• Records for the task:
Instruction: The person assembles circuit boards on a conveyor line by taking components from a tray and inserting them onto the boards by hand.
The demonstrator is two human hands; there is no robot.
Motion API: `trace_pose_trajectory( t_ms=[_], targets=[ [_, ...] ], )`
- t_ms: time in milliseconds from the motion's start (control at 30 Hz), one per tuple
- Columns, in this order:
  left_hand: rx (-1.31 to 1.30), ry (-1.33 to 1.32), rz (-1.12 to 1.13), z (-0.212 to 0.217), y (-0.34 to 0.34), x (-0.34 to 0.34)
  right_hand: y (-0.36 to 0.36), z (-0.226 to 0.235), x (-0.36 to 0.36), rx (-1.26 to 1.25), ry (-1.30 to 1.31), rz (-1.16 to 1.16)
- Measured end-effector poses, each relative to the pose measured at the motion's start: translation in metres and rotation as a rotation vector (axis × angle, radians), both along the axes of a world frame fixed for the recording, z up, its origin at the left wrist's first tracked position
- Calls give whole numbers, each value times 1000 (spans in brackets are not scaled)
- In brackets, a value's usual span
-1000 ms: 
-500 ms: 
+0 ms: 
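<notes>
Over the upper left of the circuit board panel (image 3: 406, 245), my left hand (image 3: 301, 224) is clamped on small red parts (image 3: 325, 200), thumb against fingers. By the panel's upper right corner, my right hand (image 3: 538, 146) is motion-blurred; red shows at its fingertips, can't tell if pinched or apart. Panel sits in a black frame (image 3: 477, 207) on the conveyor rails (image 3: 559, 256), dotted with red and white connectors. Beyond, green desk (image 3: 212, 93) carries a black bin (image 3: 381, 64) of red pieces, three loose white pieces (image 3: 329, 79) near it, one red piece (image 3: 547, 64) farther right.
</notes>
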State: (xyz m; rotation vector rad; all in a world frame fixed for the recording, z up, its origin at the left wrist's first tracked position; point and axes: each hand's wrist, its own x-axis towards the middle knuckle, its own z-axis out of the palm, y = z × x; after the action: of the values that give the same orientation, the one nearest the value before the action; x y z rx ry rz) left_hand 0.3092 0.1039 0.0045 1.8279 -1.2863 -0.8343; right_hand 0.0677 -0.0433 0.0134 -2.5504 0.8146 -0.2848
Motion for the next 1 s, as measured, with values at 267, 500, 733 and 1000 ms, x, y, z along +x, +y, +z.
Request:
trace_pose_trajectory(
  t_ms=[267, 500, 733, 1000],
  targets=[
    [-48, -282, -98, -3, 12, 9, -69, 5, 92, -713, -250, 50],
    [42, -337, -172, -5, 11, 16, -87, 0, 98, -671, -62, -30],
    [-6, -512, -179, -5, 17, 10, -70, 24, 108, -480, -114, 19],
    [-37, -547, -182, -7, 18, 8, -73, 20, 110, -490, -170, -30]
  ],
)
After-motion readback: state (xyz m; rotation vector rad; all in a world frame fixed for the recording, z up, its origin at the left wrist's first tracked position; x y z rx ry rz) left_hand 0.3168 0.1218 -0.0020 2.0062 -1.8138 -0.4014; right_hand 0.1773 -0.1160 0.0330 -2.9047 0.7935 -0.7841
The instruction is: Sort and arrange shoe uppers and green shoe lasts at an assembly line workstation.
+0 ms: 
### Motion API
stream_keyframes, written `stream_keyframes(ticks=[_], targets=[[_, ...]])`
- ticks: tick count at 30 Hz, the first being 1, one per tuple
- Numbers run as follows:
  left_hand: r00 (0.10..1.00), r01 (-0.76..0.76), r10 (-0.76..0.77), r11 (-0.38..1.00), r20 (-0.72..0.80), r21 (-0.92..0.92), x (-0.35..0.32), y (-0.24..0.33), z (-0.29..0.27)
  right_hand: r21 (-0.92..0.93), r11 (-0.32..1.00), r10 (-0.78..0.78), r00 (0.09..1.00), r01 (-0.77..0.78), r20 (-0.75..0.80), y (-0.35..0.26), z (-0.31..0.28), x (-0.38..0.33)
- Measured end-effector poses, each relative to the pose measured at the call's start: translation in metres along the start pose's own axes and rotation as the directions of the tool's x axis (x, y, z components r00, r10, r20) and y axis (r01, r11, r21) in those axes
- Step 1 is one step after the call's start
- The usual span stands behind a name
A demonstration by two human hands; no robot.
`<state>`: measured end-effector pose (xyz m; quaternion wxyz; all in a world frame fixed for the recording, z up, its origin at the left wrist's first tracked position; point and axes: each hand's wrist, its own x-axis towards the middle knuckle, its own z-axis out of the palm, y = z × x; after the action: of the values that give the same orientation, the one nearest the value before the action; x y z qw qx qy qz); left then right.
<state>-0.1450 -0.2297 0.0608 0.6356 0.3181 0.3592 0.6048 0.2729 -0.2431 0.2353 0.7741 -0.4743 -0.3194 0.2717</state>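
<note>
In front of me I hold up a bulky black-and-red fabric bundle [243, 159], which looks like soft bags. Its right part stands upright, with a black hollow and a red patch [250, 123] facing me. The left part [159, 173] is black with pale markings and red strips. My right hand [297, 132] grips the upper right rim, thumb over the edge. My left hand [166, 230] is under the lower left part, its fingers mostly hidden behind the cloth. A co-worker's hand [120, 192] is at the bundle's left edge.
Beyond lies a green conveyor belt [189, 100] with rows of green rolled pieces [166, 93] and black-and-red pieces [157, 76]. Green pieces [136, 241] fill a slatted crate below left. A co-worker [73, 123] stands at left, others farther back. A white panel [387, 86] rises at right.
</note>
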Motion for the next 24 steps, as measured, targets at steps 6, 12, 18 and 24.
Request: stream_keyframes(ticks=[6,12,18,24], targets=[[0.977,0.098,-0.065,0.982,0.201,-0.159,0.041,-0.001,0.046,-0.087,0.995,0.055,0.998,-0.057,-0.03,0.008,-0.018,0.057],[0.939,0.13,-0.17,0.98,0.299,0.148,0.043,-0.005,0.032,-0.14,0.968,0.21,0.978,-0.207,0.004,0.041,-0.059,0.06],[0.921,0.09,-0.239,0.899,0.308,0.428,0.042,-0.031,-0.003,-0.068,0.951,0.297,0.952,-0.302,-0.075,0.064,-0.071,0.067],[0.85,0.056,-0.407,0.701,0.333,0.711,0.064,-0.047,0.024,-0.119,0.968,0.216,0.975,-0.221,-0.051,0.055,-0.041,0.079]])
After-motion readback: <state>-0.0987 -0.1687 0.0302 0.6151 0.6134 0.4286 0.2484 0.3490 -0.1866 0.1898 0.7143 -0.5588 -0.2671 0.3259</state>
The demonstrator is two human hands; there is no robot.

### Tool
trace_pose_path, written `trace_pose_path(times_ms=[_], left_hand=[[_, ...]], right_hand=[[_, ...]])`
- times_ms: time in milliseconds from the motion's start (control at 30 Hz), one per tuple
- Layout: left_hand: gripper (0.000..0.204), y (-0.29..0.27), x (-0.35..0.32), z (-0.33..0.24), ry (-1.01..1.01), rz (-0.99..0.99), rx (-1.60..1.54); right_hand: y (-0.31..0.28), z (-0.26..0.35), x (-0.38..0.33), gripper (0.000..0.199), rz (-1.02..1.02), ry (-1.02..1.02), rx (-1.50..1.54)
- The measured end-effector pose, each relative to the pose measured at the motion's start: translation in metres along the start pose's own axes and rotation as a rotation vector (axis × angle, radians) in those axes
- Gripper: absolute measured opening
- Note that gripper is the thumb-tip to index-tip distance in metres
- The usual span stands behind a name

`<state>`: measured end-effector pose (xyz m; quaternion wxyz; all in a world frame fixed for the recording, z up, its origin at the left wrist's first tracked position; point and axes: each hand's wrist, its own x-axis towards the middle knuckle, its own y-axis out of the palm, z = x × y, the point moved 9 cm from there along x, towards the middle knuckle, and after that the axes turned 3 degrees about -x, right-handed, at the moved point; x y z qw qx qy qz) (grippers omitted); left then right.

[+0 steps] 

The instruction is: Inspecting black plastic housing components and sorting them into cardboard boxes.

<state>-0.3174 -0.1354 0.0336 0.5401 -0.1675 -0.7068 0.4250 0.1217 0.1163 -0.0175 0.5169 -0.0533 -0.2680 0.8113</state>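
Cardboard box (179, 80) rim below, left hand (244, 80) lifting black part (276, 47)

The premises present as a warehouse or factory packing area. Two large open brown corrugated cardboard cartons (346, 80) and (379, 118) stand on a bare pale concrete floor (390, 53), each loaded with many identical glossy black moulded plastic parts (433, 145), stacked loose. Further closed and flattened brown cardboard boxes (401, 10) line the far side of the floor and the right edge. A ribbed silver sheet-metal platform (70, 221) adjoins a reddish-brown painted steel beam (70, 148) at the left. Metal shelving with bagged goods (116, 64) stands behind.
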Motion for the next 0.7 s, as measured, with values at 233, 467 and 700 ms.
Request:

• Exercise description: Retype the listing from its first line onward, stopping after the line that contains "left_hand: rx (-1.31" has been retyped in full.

• Output:
Instruction: The person assembles circuit boards on a conveyor line by taking components from a tray and inserting them onto the boards by hand.
The demonstrator is two human hands; there is no robot.
Motion API: `trace_pose_trajectory( t_ms=[_], targets=[ [_, ...] ], )`
- t_ms: time in milliseconds from the motion's start (control at 30 Hz), one per tuple
- Columns, in this order:
  left_hand: rx (-1.31 to 1.30), ry (-1.33 to 1.32), rz (-1.12 to 1.13), z (-0.212 to 0.217), y (-0.34 to 0.34), x (-0.34 to 0.34)

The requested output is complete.